◆ PROBLEM DESCRIPTION ◆
Reproduce each line below without any alteration.

◆ STORED DATA ◆
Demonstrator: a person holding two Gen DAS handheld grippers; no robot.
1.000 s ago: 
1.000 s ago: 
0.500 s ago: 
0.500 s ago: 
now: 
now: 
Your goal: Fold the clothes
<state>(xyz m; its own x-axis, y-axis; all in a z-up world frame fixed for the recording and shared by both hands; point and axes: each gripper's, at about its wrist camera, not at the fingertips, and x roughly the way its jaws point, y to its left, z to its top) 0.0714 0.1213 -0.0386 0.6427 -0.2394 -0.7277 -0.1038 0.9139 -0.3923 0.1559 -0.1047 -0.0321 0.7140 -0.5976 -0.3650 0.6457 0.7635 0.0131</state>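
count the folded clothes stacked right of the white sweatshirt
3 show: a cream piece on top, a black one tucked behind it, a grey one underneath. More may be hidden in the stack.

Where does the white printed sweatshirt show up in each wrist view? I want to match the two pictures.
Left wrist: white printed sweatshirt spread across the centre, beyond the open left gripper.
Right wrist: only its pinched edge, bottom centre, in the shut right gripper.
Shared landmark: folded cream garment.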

◆ TASK ANSWER ◆
Demonstrator: a person holding two Gen DAS handheld grippers; no robot.
1.000 s ago: 
1.000 s ago: 
0.500 s ago: 
0.500 s ago: 
now: 
now: 
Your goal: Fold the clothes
<state>(xyz m; its own x-axis, y-axis; all in a z-up world frame fixed for the recording and shared by both hands; point and axes: each gripper's, at about its wrist camera, not at the fingertips, and x roughly the way its jaws point, y to its left, z to its top) 0.0714 0.1213 -0.0386 0.6427 -0.2394 -0.7277 -0.1038 0.9139 -0.3923 0.1559 -0.1047 -0.0321 0.7140 -0.5976 -0.3650 0.6457 0.7635 0.0131</state>
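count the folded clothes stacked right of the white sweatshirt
3 show: a cream piece on top, a black one tucked behind it, a grey one underneath. More may be hidden in the stack.

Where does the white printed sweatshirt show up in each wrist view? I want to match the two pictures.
Left wrist: white printed sweatshirt spread across the centre, beyond the open left gripper.
Right wrist: only its pinched edge, bottom centre, in the shut right gripper.
Shared landmark: folded cream garment.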

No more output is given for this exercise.